THE PROBLEM: Give back all of the data exactly as written.

DATA BELOW:
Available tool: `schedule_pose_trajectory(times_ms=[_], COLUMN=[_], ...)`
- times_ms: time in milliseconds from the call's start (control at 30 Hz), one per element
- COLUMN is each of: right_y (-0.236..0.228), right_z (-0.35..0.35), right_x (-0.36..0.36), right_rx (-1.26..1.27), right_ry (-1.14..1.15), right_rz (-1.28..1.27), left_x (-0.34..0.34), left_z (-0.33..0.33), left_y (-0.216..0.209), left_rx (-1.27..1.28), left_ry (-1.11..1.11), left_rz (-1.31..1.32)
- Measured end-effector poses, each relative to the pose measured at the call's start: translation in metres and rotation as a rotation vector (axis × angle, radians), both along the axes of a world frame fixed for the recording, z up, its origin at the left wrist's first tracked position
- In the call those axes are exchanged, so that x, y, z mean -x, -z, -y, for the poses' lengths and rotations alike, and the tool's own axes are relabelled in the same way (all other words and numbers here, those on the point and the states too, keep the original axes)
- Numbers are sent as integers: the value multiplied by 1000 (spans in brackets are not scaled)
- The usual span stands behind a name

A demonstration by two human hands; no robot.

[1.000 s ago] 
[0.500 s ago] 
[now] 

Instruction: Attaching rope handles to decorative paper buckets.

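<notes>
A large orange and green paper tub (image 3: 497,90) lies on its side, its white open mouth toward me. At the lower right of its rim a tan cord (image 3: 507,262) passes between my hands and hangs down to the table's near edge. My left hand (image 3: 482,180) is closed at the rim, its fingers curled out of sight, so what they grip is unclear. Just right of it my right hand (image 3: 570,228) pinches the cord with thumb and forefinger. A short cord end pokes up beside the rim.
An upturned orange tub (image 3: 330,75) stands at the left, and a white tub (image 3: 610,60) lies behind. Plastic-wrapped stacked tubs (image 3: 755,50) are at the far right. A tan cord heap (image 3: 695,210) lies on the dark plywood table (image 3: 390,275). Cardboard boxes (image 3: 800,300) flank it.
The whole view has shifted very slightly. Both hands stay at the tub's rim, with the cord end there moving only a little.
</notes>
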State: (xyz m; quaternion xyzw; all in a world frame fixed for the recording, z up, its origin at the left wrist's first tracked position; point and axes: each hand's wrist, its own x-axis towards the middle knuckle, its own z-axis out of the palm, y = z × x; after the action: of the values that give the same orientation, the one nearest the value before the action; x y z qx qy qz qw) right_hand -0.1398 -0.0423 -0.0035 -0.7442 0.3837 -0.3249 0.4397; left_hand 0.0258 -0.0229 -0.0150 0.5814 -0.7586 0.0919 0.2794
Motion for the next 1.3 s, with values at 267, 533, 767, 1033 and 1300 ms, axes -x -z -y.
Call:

REPLY:
Available tool: `schedule_pose_trajectory(times_ms=[_], COLUMN=[_], ...)`
- times_ms: time in milliseconds from the call's start (control at 30 Hz), one per element
- COLUMN is each of: right_y (-0.236..0.228), right_z (-0.35..0.35), right_x (-0.36..0.36), right_rx (-1.26..1.27), right_ry (-1.14..1.15), right_rz (-1.28..1.27), left_x (-0.34..0.34), left_z (-0.33..0.33), left_y (-0.216..0.209), left_rx (-1.27..1.28), left_ry (-1.11..1.11), left_rz (-1.31..1.32)
- Measured end-effector poses, each relative to the pose measured at the call's start: translation in metres and rotation as a rotation vector (axis × angle, radians), both along the axes of a world frame fixed for the recording, z up, its origin at the left wrist's first tracked position
- In the call those axes are exchanged, so that x, y, z mean -x, -z, -y, for the poses' lengths and rotations alike, and the tool's own axes are relabelled in the same way (all other words and numbers here, those on the point and the states too, keep the original axes)
- Numbers are sent as integers: the value multiplied by 1000 (spans in brackets are not scaled)
- The usual span stands behind a name

A demonstration by two human hands; no robot.

[1.000 s ago] 
[0.500 s ago] 
[now] 

Instruction: Attaching rope handles to decorative paper buckets.

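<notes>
A large orange and green paper tub (image 3: 497,90) lies on its side, its white open mouth toward me. At the lower right of its rim a tan cord (image 3: 507,262) passes between my hands and hangs down to the table's near edge. My left hand (image 3: 482,180) is closed at the rim, its fingers curled out of sight, so what they grip is unclear. Just right of it my right hand (image 3: 570,228) pinches the cord with thumb and forefinger. A short cord end pokes up beside the rim.
An upturned orange tub (image 3: 330,75) stands at the left, and a white tub (image 3: 610,60) lies behind. Plastic-wrapped stacked tubs (image 3: 755,50) are at the far right. A tan cord heap (image 3: 695,210) lies on the dark plywood table (image 3: 390,275). Cardboard boxes (image 3: 800,300) flank it.
The whole view has shifted very slightly. Both hands stay at the tub's rim, with the cord end there moving only a little.
</notes>
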State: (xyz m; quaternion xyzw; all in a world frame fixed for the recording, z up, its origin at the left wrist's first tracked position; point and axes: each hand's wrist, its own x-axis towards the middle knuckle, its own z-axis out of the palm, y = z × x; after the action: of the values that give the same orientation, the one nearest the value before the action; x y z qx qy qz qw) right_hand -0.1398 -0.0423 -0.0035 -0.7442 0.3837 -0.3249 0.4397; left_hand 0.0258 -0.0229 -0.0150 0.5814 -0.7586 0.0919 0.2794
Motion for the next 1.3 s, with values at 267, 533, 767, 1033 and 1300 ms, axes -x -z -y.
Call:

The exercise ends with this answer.